Sean, supportive of vertical farming in theory, brought up possible nutritional losses in food cultivated without soil's biological complexity, embodied energy, and natural components, questioning its capacity to generate nutrient-rich crops. He also suggested that robots might be better used in soil-generation at scale than in vertical farms.  Connie, admitting widespread nutrition testing is limited, advocated for the vertical farm industry, while also calling for enhancements in conventional farming methods. Meanwhile, Sevy argued for simplicity in robot-supported farming and suggested that given that much of farmland is used for feed, lab-grown meat might have a potential role in tackling farming challenges.

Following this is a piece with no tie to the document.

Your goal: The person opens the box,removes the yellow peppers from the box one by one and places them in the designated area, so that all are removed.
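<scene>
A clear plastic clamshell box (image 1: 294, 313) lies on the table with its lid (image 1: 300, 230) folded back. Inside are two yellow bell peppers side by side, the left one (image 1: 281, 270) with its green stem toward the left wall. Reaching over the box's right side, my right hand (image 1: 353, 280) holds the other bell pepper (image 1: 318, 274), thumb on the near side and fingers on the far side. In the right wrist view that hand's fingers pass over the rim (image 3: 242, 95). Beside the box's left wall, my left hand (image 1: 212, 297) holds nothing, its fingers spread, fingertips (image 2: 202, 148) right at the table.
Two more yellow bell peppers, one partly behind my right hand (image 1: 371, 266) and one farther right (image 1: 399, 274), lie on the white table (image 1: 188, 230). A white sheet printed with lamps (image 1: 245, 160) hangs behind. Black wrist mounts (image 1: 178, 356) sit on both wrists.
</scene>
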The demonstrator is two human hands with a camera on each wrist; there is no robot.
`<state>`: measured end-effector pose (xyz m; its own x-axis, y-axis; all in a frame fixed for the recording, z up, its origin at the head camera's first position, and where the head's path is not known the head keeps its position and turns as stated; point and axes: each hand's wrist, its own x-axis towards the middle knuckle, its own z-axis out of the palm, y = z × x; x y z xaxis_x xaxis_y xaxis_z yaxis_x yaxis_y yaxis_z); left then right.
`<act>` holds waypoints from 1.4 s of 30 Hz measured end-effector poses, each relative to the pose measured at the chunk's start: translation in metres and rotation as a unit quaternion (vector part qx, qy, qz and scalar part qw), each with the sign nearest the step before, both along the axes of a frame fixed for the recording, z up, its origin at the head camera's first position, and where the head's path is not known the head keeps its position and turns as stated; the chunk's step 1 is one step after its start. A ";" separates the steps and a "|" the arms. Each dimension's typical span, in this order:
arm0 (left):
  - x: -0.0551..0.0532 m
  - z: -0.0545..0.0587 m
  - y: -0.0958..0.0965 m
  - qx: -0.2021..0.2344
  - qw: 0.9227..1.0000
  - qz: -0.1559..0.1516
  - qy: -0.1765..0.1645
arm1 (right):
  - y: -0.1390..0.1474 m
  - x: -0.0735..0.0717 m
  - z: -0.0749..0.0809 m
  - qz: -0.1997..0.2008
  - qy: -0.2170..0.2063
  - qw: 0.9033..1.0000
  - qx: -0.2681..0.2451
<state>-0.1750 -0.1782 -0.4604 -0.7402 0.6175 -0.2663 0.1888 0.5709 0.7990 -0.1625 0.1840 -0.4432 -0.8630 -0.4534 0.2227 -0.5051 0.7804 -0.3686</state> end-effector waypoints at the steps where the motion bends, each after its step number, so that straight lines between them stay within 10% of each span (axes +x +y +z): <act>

Unanimous Concerns About Energy Use in Vertical Farming

Despite differing opinions, all agreed on the considerable obstacle of energy consumption in vertical farming. Sean stressed the absence of sustainable/non-climate damaging technology for energy generation, while Sevy expressed apprehensions about rising energy demand and expenditures. However, views diverged on the cause of the current industry downturn, with Connie blaming it on market and tech investment volatility, while Sevy attributed it to a shift in economic climate.

Conclusion

Reflecting on our discussion, it's clear that the interplay between technology, agriculture, and nutrition is complex. Striving to automate farming aspects without compromising essential natural processes triggers a debate over what should be automated and what needs to be conserved. The concept of "playing out of position" emerged, prompting us to reconsider whether we're applying technology in the wrong areas and advocating for a reimagined, holistic, and healthy food system. As we look to the future, it's vital to discern the role of vertical farming within a comprehensive solution that factors in both sustainability and nutrition.